Era nosso desejo que a canonização fosse imortalizada com uma obra concreta de caridade. Isso não foi possível, não estava nos planos de Deus.
Graças aos membros da Pia União de São José, no dia da canonização foi partilhado o almoço, oferecendo-o a milhares de assistidos nas nossas casas “em terras de missão”, tudo o que é necessário para a alegria de um almoço partilhado.
Gostaríamos que o acontecimento da canonização colocasse ênfase numa realidade, sublinhada também na apresentação do Cardeal Prefeito, Ângelo Amato, ao Santo Padre na Praça de São Pedro, que é a Pia União do Trânsito de São José. . É uma intuição espiritual do Fundador, mais urgente e necessária do que nunca, uma convergência de orações, uma “cruzada” de atenção cordial à pobreza mais radical da condição humana, que é a morte. Por isso esperamos que em todos os países onde a Obra Dom Guanella está presente se estabeleça uma filial da Pia União Primária de Trânsito, para que as pessoas sejam encorajadas a rezar pelos moribundos do mundo.
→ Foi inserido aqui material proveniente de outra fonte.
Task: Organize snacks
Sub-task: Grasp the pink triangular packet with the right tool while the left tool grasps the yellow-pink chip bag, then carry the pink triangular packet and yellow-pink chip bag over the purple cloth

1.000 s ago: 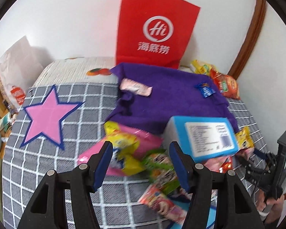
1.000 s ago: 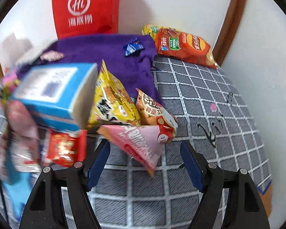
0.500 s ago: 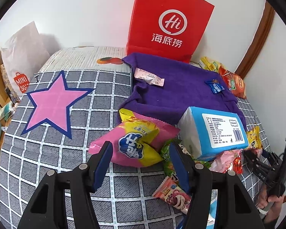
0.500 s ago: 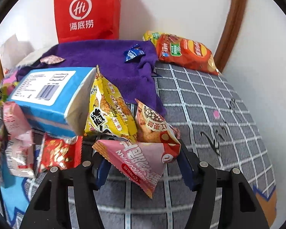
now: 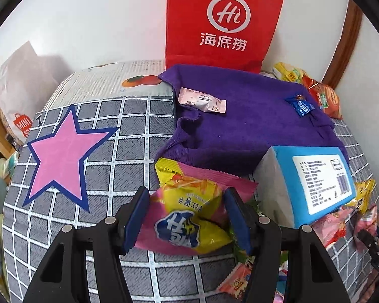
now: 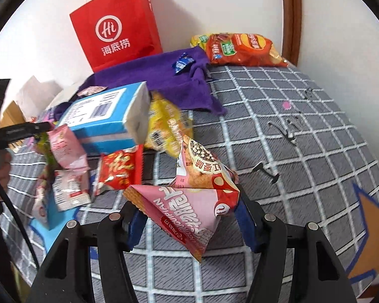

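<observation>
The left claw [image 5: 185,218] has its blue pads on either side of a pink and yellow snack bag [image 5: 189,217] that lies on the grey checked bed cover [image 5: 128,126]. The pads sit at the bag's flanks, but whether they are already pressing it I cannot tell. The right claw [image 6: 189,217] is closed on a pink triangular snack packet [image 6: 189,212], which looks lifted clear of the cover, its pointed lower corner hanging free.

The other snacks lie in a loose heap around a blue tissue pack [image 5: 313,179]: a yellow bag [image 6: 168,126], a red sachet [image 6: 120,168] and small pink sachets [image 6: 65,149]. Behind them a purple cloth [image 5: 240,126] carries a pale wrapped bar [image 5: 202,101] and a small blue packet [image 5: 300,106], and a red paper bag [image 5: 223,22] stands against the wall. An orange chip bag [image 6: 242,50] lies in the far corner.

The step in hand seems to be gathering one bag with each claw. For the left, the puffy bag will slip and crumple, so it is best to close slowly across the middle of the bag, not on a sealed edge, and to press only until the film stops sliding. Lift straight up before moving sideways, since the bag's right edge lies close to the green wrapper [image 5: 250,207] and the tissue pack. The right packet is held near one corner, so carrying it level and without swinging should keep it from twisting out.
</observation>
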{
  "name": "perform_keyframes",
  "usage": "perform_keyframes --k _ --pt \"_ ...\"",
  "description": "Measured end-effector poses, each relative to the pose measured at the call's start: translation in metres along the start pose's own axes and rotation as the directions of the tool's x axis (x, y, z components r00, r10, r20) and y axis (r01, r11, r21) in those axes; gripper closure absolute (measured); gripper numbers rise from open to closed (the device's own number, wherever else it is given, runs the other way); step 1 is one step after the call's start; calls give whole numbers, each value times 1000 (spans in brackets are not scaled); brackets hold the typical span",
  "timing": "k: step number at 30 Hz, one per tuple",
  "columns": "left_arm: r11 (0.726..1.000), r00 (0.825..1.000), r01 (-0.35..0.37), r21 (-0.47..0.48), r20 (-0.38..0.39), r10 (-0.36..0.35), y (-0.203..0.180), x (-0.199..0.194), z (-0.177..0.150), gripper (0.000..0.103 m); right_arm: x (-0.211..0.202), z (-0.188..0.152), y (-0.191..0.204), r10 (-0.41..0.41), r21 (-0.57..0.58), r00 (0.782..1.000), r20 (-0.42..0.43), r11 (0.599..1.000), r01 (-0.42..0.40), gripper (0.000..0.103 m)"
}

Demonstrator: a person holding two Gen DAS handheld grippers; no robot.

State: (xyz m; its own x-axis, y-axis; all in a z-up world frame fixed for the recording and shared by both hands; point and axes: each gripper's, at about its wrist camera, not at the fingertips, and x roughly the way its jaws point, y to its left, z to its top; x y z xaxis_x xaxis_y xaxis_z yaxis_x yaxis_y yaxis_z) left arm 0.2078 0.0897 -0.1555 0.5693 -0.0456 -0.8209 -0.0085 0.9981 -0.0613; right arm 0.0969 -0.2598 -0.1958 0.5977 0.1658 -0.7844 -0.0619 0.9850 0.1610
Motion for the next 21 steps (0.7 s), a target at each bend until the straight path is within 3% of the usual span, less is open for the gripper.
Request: perform_keyframes --k 3,8,15,21 --pt "1000 1000 -6 17 2 6 -2 3 -1 41 0 -2 5 29 11 1000 -8 1000 -29 41" --pt "1000 1000 10 29 11 -11 -1 1 -6 47 3 -4 14 7 3 1000 -18 1000 -7 41" --pt "997 997 78 -23 11 -78 13 -11 -12 57 0 -3 15 20 54 1000 -20 998 -19 41" --pt "993 994 105 -48 32 -104 23 -27 -19 59 -10 -4 21 31 67 1000 -7 997 -30 41"
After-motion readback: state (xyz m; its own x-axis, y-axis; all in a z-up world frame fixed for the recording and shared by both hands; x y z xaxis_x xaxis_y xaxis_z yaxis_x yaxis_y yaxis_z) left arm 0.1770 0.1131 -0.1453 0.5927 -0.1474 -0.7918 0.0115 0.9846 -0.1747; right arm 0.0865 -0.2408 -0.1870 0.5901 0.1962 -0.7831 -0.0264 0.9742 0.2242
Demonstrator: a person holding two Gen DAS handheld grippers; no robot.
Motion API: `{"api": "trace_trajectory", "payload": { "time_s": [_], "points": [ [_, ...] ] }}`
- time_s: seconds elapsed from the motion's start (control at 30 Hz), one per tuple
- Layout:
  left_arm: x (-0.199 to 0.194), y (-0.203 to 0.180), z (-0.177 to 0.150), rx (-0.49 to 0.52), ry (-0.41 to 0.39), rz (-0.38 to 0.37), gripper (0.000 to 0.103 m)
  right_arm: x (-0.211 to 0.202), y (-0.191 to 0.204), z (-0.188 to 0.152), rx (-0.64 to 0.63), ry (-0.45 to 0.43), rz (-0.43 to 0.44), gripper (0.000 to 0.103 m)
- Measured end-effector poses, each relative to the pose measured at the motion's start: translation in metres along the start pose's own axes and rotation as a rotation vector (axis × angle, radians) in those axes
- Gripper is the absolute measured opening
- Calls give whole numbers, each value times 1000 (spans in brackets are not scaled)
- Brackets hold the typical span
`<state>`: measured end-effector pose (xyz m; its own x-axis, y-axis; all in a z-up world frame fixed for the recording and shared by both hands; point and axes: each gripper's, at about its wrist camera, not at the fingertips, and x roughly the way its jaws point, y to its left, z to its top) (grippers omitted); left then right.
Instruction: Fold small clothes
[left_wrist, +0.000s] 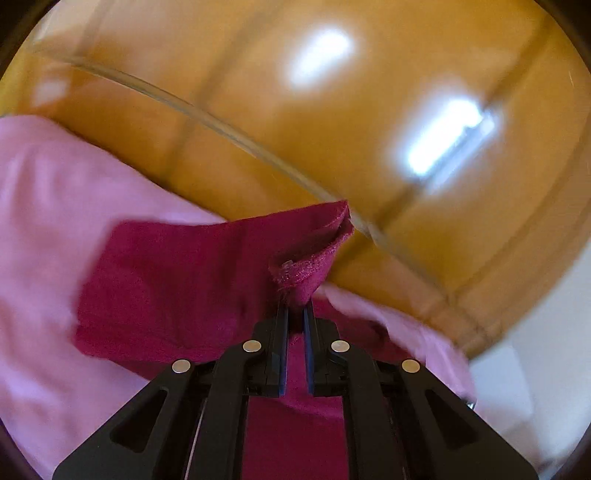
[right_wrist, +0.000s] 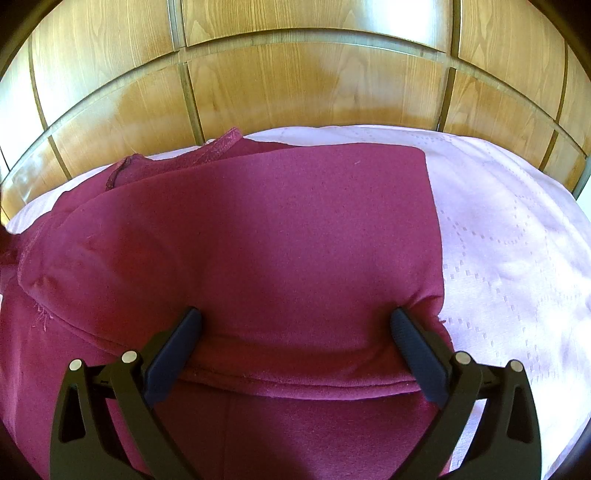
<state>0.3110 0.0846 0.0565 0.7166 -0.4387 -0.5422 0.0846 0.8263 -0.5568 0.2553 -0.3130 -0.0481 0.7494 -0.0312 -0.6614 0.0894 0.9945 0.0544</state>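
Left gripper (left_wrist: 295, 314) pinched tight on a hemmed corner of the maroon garment (left_wrist: 177, 280), lifting it above the pink sheet (left_wrist: 44, 192); view motion-blurred. Right gripper (right_wrist: 293, 325) spread wide, fingers (right_wrist: 417, 354) pressing the folded layer flat on the bed near the wood panels (right_wrist: 295, 81). Risk, as I judge it: the thin corner could slip out of the pinch, or the pull could drag the pinned fold askew.
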Motion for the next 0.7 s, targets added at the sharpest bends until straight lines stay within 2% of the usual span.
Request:
{"api": "trace_trajectory", "payload": {
  "time_s": [0.1,0.2,0.23,0.27,0.3,0.37,0.4,0.53,0.63,0.7],
  "points": [
    [45,-28,-35,44,102,5,6,0,0,0,0,-1,2,101],
    [72,-39,-60,79,169,34,7,0,0,0,2,-1,5,101],
    [78,-41,-69,102,196,51,13,0,0,0,3,-1,6,101],
    [80,-41,-74,114,213,55,24,1,0,0,5,-1,8,101],
    [82,-42,-75,121,223,52,30,1,-1,1,7,-1,11,101],
    [64,-41,-88,149,209,45,40,1,-1,1,9,-1,14,101],
    [57,-42,-89,164,196,44,41,1,-1,1,9,-1,14,101],
    [23,-27,-96,194,151,61,41,-1,-2,4,19,10,23,101],
    [12,-8,-104,202,143,114,41,-12,3,11,19,-7,9,99],
    [7,7,-110,177,147,137,41,-29,12,17,41,-54,89,96]
  ]
}}
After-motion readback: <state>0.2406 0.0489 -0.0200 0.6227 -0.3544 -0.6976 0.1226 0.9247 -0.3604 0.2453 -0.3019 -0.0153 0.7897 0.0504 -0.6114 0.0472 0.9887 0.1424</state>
Entre as propostas em preparação para a Pia União sobre estas questões, está prevista uma conferência sobre “O processamento do luto” para 2013, centenário da própria Pia União.
Um compromisso de colaboração com os capelães penitenciários para a difusão da boa imprensa nas instalações penitenciais de quatro cidades italianas: Milão, Roma, Nápoles, Messina (pela proximidade com a nossa paróquia) ou Palermo.
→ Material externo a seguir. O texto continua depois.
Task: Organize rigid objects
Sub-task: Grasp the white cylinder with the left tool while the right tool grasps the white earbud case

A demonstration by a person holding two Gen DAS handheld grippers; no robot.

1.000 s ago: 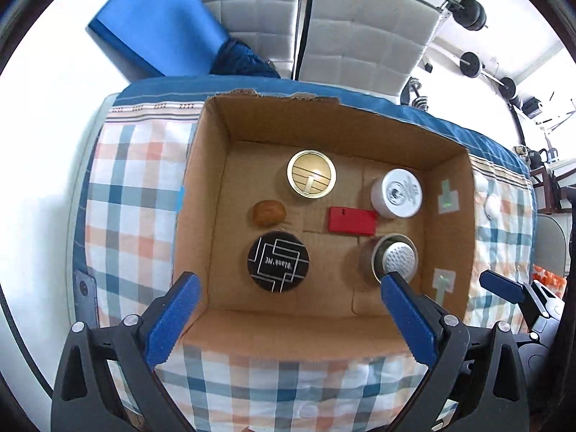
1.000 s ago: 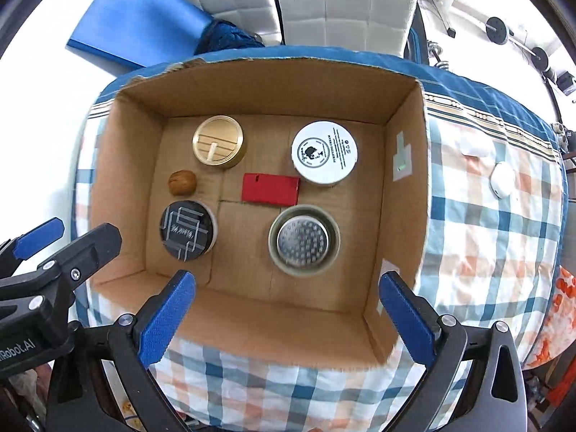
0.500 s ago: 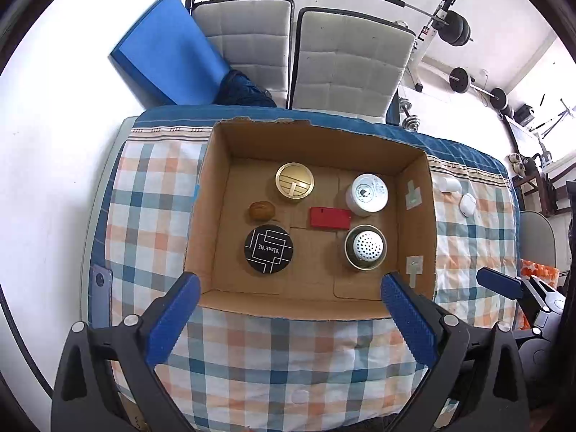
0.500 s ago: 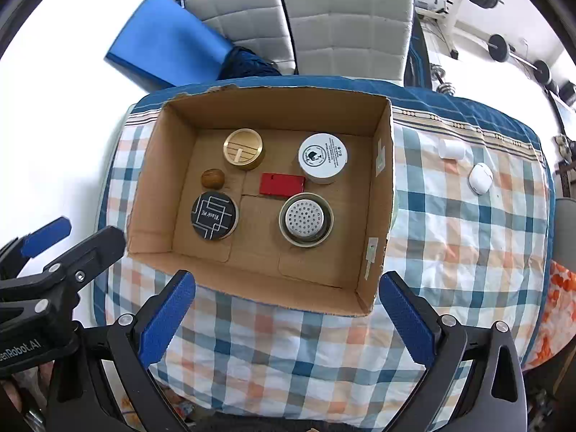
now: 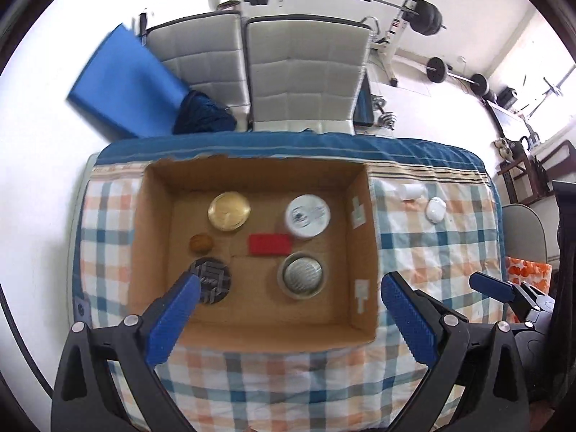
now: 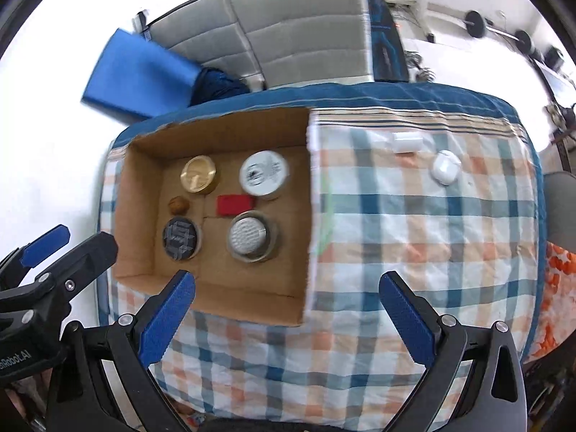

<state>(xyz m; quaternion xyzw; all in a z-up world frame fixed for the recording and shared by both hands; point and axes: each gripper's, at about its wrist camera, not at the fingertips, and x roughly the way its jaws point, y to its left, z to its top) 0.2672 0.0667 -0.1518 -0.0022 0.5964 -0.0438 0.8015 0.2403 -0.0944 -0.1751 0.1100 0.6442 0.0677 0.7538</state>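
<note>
Covering the table, 1 plaid cloth (image 6: 414, 223) lies bare right of 1 cardboard box (image 5: 363, 252). Inside sit 4 round tins (image 5: 229, 211), 1 red block (image 5: 269, 244) and 1 walnut (image 5: 201, 242), while 2 white cases (image 6: 446, 167) rest outside. Left gripper (image 5: 288, 307) and right gripper (image 6: 284, 306) hover, jaws wide, empty.

The checked tablecloth (image 6: 414, 237) carries a cardboard box (image 6: 140, 216) (open-topped), white case (image 6: 446, 168) and white tube (image 6: 407, 142).
</note>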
Através das nossas freiras pedimos para poder comprar 200 Novos Testamentos em romeno para serem distribuídos nas prisões de Roma.
Nosso passado é um celeiro de bem realizado, mas acima de tudo nosso futuro é um campo infinito de bem a ser realizado.
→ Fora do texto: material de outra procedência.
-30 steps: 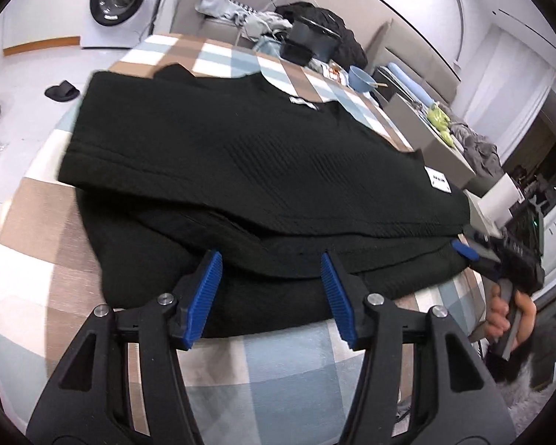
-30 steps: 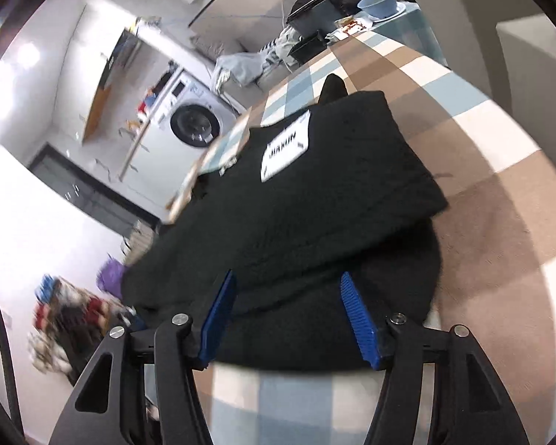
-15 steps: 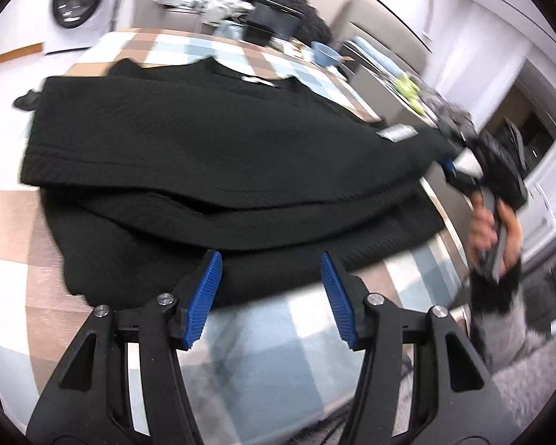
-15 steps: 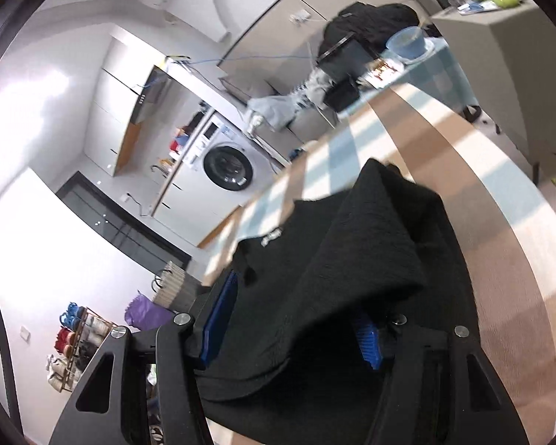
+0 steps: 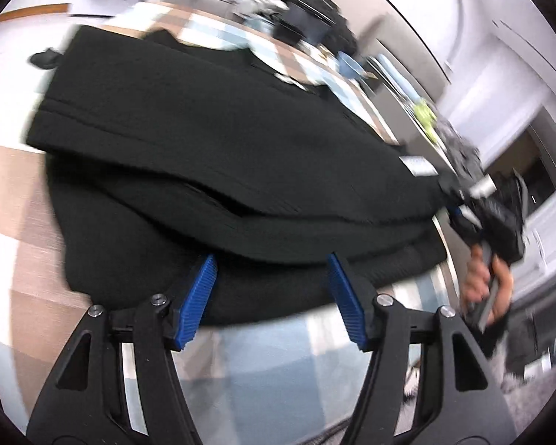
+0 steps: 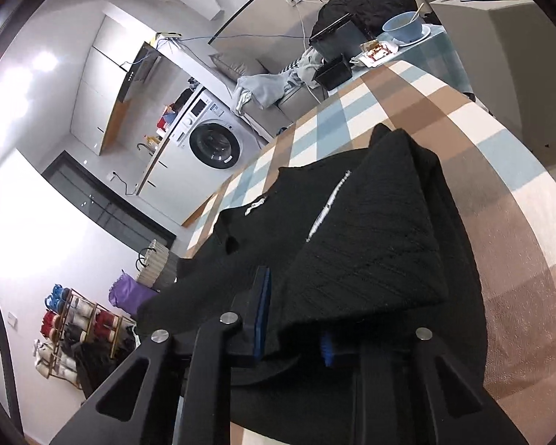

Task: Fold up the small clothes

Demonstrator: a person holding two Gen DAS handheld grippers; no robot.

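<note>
Checkered bench [image 6: 474, 118] near washing machine [image 6: 214, 143]; black sweater [image 5: 218, 141] spread folded across it. Left tool [image 5: 270, 296] released, blue pads at sweater's near edge, not gripping. Right tool [image 6: 293, 319] clenched on sweater corner, fabric bunched between pads. Blue bowl [image 6: 404, 26] at bench's far end.

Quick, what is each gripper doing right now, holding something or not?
Left gripper: open, holding nothing, its fingers at the near edge of the black sweater.
Right gripper: shut on the black sweater, a fold of it raised.
</note>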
Muitos me perguntaram o conteúdo da conversa do Papa com o postulador no dia da canonização. Bento XVI me disse: «Você faz tanto bem, continue neste caminho. Continue fazendo tanto bem."
O bem a fazer tem mil faces, por isso o caminho traçado pela caridade apela à nossa fé, inteligência e criatividade.
A canonização de Dom Guanella foi um acontecimento único e singular para uma congregação, um marco que marca um caminho e aponta com energia e forte tensão para uma meta futura.
As intuições carismáticas e proféticas do nosso Fundador, espalhadas nos seus escritos e testemunhadas pelas suas obras, são herança do nosso passado. As experiências de caridade na Itália e nos diferentes continentes do planeta também se somam à história. Esta herança de amor impulsiona a nossa generosidade para ouvir os gemidos dos novos pobres que estão a chegar à vanguarda da nossa história contemporânea. A pobreza, tal como as estações, muda de cara de acordo com os contextos culturais, económicos e ambientais, por isso é necessário invocar a luz divina para poder ler a “hora da misericórdia” no calendário de Deus.
Então o Espírito Santo, doador de todo o bem, “Pai dos pobres e luz dos corações” liberta-nos do nosso espírito burguês, fecunda as nossas aridez com água jorrando, reabilita as nossas energias para curar as feridas da vida e faz com que ressoe no nosso serviço aos pobres a alegria de nos doarmos ao próximo que sofre.